YOUR INSTRUCTIONS – How many of the lines below contain "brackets"? Reply with only that figure.

EXERCISE INPUT –
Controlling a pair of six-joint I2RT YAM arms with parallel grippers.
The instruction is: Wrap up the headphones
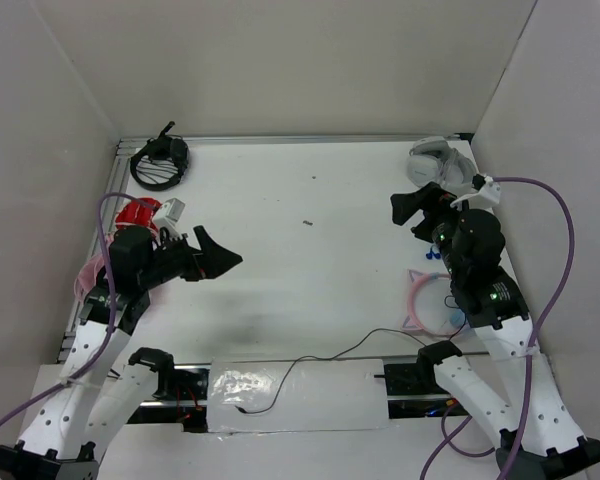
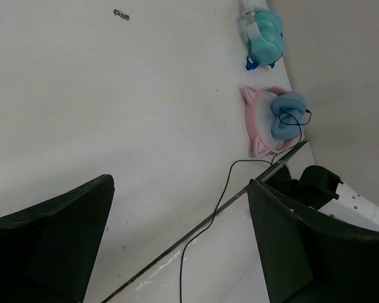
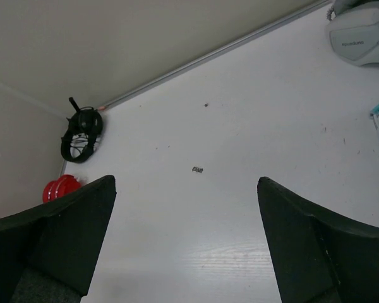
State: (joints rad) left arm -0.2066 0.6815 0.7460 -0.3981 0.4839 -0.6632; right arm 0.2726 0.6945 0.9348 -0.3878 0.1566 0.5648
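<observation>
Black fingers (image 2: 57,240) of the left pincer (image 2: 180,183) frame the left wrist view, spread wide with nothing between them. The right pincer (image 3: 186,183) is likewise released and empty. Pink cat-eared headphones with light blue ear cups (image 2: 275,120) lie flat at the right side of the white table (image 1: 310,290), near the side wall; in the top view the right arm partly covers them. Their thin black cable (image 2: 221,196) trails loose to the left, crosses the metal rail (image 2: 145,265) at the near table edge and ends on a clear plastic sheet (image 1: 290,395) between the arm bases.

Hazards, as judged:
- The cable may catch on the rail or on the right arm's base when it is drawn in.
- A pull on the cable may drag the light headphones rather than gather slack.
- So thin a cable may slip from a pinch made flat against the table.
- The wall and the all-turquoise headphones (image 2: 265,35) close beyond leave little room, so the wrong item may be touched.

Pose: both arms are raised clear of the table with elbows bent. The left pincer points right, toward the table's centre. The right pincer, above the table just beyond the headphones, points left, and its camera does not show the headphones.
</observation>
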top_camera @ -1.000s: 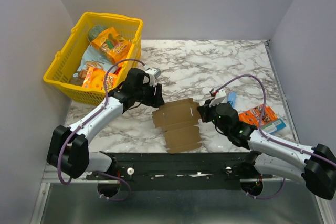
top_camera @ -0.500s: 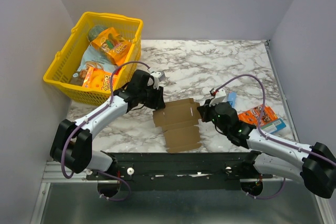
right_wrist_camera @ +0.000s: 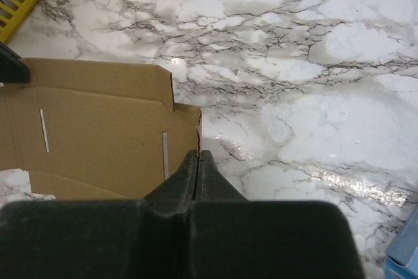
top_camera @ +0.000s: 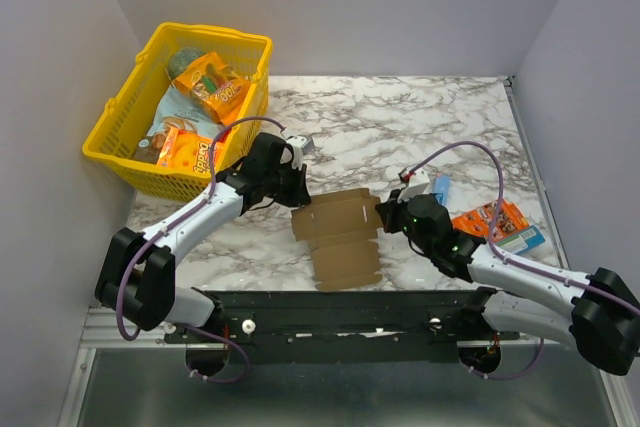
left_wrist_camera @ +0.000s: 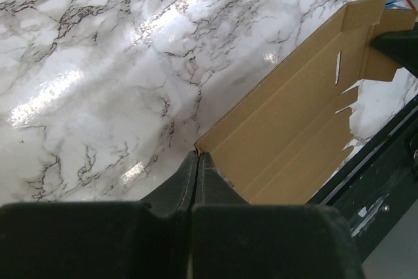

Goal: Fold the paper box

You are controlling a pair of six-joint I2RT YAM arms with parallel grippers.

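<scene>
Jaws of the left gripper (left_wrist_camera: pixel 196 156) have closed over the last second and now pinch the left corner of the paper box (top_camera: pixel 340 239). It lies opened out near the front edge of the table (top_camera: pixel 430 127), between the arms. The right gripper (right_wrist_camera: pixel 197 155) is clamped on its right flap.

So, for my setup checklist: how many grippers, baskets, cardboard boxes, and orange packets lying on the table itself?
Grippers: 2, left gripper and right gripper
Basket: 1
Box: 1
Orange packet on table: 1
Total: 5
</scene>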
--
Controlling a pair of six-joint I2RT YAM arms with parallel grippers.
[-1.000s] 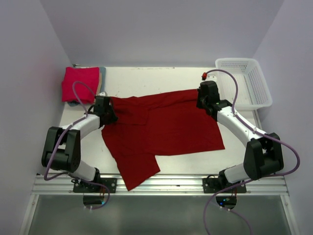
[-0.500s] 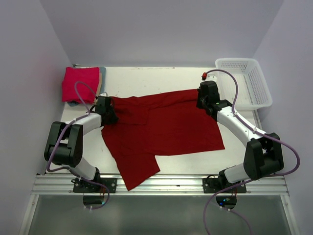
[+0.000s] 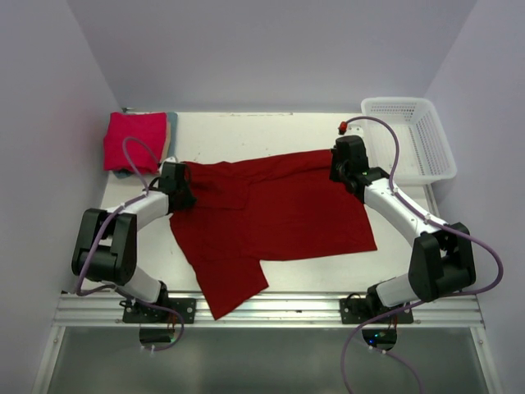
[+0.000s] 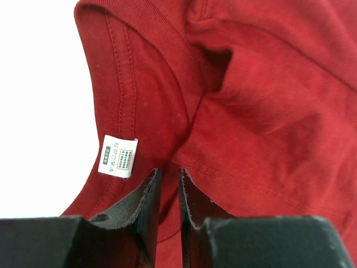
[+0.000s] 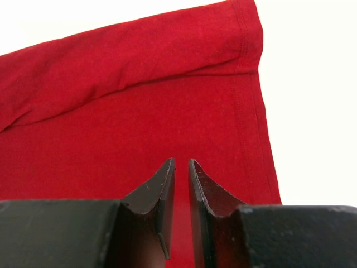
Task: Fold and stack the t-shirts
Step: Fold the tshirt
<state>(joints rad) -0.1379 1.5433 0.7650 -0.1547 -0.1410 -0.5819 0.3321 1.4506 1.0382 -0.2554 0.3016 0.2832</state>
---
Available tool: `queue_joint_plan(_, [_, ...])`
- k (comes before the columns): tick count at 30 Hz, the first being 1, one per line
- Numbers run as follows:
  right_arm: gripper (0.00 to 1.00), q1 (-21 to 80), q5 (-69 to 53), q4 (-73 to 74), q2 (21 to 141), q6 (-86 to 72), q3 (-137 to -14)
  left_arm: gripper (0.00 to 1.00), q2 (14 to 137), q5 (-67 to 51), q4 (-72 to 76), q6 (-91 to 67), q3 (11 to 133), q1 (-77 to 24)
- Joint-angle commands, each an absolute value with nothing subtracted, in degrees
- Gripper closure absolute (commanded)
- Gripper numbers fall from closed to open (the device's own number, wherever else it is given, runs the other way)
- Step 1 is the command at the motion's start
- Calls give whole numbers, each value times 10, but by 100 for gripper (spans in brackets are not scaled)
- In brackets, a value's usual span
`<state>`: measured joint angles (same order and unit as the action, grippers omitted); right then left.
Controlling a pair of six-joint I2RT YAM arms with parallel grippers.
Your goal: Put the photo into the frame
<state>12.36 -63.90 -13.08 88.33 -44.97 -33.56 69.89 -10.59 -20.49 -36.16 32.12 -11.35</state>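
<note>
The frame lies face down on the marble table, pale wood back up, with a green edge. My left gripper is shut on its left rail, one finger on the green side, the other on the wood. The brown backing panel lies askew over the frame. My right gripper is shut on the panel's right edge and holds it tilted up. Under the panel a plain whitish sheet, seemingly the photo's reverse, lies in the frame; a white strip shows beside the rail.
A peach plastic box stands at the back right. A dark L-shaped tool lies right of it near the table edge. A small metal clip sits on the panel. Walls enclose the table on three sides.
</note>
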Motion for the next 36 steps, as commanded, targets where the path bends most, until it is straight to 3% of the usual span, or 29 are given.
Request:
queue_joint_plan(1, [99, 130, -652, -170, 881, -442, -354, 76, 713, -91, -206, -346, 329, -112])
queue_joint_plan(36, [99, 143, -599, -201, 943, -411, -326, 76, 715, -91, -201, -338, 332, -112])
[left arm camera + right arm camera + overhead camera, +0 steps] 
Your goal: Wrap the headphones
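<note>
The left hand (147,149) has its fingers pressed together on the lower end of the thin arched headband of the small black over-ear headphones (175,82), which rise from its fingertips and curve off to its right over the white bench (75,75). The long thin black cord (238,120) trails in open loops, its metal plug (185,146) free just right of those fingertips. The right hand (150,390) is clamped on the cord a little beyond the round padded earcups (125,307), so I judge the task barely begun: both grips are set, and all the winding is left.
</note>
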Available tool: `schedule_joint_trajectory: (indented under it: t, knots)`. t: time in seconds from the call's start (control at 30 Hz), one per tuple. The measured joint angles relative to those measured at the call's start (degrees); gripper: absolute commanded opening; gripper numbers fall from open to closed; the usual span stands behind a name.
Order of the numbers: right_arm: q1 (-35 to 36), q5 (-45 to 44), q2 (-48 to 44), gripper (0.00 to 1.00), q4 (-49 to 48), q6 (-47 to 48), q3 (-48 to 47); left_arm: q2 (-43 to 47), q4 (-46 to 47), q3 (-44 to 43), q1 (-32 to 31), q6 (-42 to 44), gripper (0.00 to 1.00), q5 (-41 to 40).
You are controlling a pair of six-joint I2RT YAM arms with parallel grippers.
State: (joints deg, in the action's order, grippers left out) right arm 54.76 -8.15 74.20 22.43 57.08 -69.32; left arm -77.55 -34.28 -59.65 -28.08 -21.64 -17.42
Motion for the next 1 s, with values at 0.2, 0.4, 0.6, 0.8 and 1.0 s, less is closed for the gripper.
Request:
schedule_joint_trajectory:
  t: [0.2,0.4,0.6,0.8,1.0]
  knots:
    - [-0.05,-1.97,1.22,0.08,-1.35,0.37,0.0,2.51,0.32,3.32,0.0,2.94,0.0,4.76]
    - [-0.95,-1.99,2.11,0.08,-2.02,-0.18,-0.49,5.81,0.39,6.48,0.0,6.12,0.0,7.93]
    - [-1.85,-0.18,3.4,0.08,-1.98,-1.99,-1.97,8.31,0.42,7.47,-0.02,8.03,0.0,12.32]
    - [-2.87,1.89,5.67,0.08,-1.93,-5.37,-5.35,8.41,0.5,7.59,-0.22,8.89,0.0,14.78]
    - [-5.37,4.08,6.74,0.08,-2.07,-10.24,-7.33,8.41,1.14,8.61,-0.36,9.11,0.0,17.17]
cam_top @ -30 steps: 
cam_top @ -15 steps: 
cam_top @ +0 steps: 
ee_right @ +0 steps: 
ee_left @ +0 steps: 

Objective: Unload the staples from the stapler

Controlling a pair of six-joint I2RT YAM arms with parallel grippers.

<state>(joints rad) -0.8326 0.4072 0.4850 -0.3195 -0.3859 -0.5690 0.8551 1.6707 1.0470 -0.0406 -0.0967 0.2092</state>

RESULT BELOW – 2